My sister, you read Italian?
with a good dictionary, and translations in front of me, I can look to see how things are translated,. 4 years of Latin, 4 years of french, and travels through Europe give me enough to be able to look at it next to the English. I would never say I READ or certainly not do a translation.....
The link worked when I tried it again--thanks Cheli. It is amazing the difference in the translations. I think that web site will be very useful.
I just skimmed the opening comments, and noted that, of course, Dante did not write in modern Italian. So, Tina, is your Italian "modern Italian"? That would mean that someone translated Dante's work into modern Italian. Then I wonder if the translation you have is a translation of the modern Italian!

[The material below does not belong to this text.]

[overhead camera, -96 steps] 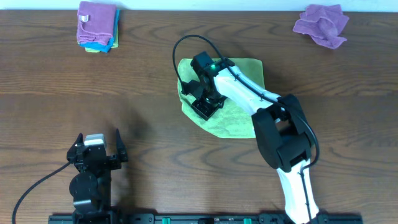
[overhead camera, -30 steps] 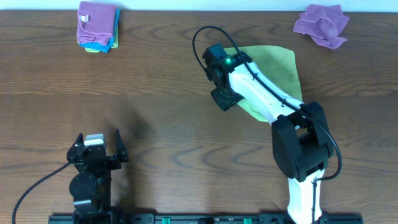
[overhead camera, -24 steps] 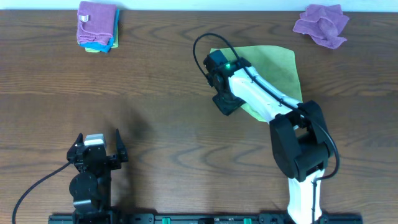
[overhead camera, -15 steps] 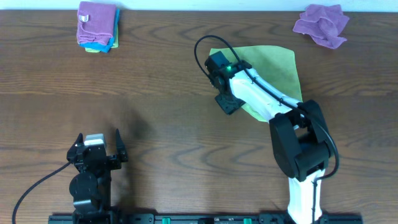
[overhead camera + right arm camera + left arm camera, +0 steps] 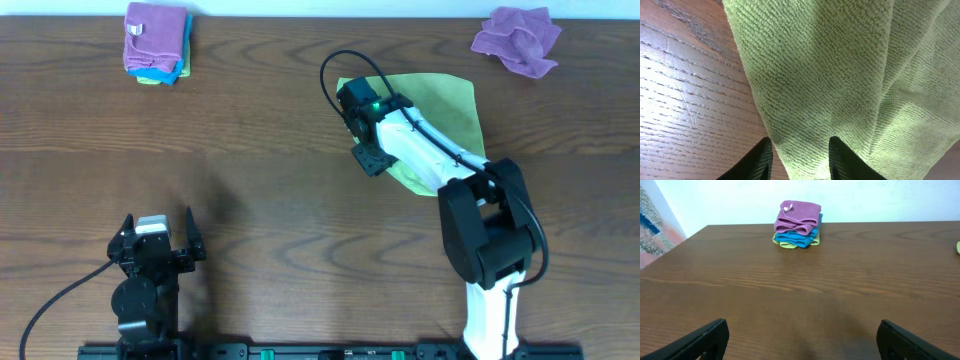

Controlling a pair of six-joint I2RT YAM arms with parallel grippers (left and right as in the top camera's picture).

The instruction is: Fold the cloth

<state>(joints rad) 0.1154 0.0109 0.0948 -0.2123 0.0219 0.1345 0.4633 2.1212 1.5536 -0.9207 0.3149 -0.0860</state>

In any event I was thinking it would be good to have the Italian because my Italian is a lot like yours. Even with not being fluent, sometimes it is easier to understand in the original language. But, since it is not in the original language anyway, maybe it does not matter.
Sorry--I'm rambling. Must have too much time on my hands, or just don't want to go read the brief I should be reading.
good observation Lisa...the Mandelbaum translation has the original Italian of Dante opposite his English translation. The Pinsky is reputed to be the newest and in the 'most' modern English. I'm planning to take a look each week at a selected canto on Cheli's link and compare those three translations (one of which I have) with the Mandelbaum.
BTW I find it interesting that the Great Books of the Western World Series chose the Norton translation. , I'll look at the Italian and see. I do so wish my uncle Bill, who had a PHd in romance languages (he was an opera maestro for the BOC in real life) was still alive. He did all the translations for the Baltimore Opera for their 'sub-titles' they ran across the top of the stage. He would have loved doing this with us.
Finally I will listen to the Pinsky reading on audio. The narrator George Guidall is a fantastic reader, and I think hearing the poetry after having read it will tie it all together for me. I'm a very audio person.
Anyhow, I really want to read the Inferno, and don't want to get too hung up on a scholarly study of the structure of the work.
Tracy #32 - I'm planning to read the intro material in the Mandelbaum version- 25 pages, and the biographical notes on Dante in the Great Books volume. I'm also going to spend about an hour looking thru at least one of the online study guides referenced in msg #1. At any rate, I'm raring to go.
Oh! That I could truly read the Italian...just reading the words with the lyrical ryhyme scheme is luscious. even if it's about hell, it's as delicious as a plate of bucatini served up at Gabriella's (my favorite trattoria in Rome). Here's a link to the original. It's the same as what I have in the Mandelbaum volume.
Okay, I just got back from the library and I picked up the Pinsky translation book and Benedict FLynn translation on audio.
So this weekend, I'm hoping to settle on which version I'm going to use.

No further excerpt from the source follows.